In the latter article, author Kaushalya Attygalle concluded that, “If Sri Lanka is to overcome this challenge of finding a point where the aspirations of youth match up to the opportunities available to them, where youth are less averse to private sector jobs, where certain ‘types’ of jobs are not stigmatized by society, and where proper structural reforms to address these problems are introduced and function effectively, it is crucial that there is a shift in perceptions – a shift that takes place in all aspects of Sri Lankan society, and at all levels – from families right up to national decision makers”.
To complement these insights, we opened up the debate to young people online (via a Google Moderator poll), and asked the question – ‘How can we create more and better jobs in Sri Lanka?’. The feedback was revealing. The ideas sent in from across Sri Lanka and overseas, are captured here.
In January this year, IPS research Chatura Rodrigo, who co-authored the IPS-Youth Ministry report – ‘Youth and Development: Realizing the MDGs for Sri Lankan Youth’ – made a presentation at the seminar on ‘Mainstreaming Youth in the Post 2015 Development Agenda with Special Focus on the World Conference on Youth (WCY) 2014’ organized by the Ministry of Youth Affairs and Skills Development. His presentation can be downloaded here or browsed below.

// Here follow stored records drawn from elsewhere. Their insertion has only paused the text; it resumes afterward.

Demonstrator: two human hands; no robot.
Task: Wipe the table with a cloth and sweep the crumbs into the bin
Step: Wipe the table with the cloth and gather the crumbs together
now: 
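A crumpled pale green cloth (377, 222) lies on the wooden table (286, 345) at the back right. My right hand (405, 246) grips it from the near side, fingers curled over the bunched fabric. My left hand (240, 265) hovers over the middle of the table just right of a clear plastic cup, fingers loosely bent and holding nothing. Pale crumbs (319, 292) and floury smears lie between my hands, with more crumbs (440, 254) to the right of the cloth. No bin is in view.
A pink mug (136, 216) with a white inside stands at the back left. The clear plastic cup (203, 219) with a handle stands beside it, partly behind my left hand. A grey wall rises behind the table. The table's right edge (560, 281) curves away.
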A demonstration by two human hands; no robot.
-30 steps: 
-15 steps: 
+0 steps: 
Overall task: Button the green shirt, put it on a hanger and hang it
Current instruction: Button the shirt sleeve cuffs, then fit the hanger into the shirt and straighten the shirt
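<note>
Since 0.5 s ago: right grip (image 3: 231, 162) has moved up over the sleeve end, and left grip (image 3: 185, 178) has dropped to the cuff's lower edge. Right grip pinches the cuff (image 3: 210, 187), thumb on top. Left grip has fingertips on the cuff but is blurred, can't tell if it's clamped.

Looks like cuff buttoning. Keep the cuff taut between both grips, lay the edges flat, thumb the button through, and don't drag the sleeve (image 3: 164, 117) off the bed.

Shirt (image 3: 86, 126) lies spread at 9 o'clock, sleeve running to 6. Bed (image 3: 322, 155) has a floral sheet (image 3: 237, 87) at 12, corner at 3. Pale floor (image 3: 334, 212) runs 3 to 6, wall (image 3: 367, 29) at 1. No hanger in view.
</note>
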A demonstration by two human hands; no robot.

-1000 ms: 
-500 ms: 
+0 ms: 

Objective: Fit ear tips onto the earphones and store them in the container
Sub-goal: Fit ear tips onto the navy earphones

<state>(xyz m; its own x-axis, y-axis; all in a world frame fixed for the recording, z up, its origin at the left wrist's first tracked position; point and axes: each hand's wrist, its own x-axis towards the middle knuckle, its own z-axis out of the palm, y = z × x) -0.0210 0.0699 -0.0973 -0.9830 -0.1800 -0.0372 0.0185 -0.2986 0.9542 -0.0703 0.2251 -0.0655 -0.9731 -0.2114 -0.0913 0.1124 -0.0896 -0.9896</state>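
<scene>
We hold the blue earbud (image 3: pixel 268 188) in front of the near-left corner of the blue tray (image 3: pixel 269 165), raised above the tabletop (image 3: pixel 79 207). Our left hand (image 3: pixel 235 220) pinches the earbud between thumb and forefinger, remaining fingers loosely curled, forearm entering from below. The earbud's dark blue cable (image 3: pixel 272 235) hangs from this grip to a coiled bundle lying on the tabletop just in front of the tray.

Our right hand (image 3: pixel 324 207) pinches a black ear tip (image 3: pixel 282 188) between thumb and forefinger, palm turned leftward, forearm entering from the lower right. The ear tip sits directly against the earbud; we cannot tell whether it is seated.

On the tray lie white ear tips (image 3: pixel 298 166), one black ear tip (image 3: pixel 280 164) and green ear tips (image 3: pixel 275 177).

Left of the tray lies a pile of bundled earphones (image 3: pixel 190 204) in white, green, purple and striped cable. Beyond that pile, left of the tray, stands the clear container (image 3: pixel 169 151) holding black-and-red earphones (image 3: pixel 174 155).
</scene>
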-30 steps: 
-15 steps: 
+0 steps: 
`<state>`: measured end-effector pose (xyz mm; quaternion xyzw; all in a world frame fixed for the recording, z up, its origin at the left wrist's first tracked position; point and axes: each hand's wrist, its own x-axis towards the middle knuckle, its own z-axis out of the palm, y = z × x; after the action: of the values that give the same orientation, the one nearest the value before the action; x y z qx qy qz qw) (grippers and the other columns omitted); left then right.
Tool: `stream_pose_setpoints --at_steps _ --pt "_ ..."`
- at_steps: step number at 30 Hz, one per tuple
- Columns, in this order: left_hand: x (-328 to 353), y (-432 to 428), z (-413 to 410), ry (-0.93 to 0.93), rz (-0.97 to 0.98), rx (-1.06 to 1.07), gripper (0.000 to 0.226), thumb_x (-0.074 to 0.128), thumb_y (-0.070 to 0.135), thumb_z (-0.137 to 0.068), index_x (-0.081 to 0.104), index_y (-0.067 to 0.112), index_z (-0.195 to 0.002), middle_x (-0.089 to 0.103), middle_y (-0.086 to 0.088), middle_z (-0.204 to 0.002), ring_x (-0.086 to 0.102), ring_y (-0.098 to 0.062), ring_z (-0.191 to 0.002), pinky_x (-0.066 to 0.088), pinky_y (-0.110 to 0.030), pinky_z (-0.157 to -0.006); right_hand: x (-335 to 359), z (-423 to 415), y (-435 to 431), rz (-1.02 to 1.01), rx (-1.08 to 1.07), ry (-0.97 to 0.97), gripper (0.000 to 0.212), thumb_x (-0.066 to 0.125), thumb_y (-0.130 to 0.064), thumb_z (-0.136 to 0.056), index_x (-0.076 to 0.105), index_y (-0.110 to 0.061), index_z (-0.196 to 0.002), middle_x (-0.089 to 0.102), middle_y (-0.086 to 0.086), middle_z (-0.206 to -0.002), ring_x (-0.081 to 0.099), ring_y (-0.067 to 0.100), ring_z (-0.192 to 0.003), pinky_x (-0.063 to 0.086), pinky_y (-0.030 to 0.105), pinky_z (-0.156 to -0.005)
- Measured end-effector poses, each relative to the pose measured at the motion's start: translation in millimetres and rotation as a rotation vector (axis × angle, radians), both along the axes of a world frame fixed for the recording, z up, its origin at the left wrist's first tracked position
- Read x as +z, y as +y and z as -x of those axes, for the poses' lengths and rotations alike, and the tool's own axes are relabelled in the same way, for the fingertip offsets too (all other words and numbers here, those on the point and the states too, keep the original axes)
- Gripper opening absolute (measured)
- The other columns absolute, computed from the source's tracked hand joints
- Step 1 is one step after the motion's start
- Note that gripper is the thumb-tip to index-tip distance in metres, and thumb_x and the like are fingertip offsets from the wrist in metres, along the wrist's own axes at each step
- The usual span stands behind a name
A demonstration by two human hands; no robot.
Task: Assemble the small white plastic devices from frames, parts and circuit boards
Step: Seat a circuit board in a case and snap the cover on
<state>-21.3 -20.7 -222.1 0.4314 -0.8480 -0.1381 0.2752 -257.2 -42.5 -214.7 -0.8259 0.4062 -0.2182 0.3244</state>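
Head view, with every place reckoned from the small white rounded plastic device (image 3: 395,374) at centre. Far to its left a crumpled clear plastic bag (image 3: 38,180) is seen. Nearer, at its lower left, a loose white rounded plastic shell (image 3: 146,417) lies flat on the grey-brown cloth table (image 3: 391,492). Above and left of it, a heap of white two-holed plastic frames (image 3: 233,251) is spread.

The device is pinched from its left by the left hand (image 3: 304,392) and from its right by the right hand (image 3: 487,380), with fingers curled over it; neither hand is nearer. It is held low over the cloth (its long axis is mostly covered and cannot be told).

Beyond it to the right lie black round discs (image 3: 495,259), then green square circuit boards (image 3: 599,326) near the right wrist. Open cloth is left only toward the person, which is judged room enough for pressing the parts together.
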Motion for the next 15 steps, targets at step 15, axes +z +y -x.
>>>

Meanwhile, IPS Executive Director was invited as a key speaker at the Commonwealth Youth Forum, held on the sidelines of the Commonwealth Heads of Government Meeting, on the 10th November 2013. He presented the key highlights of the report, and a summary of the session can be found here.
As the WCY 2014 begins, let us remember that ‘youth’ are the lifeline of any economy and can drive the socio-economic growth momentum of a nation. Even though Sri Lanka has been successful in achieving many of the youth related MDGs, and stands as an example of youth development in South Asia, challenges in maximizing youth potential still remain. Unemployment, poverty, abuse, and educational dilemmas are some of the numerous barriers in the way of a promising future for Sri Lanka’s youth. These are not unique to Sri Lanka, and it is important that countries commit to this agenda together. All countries gathering in Colombo this week, must tackle these challenges head on. As we are seeing around the world today, youth are proving to be an integral part of the changing political, economic and social landscape in every country.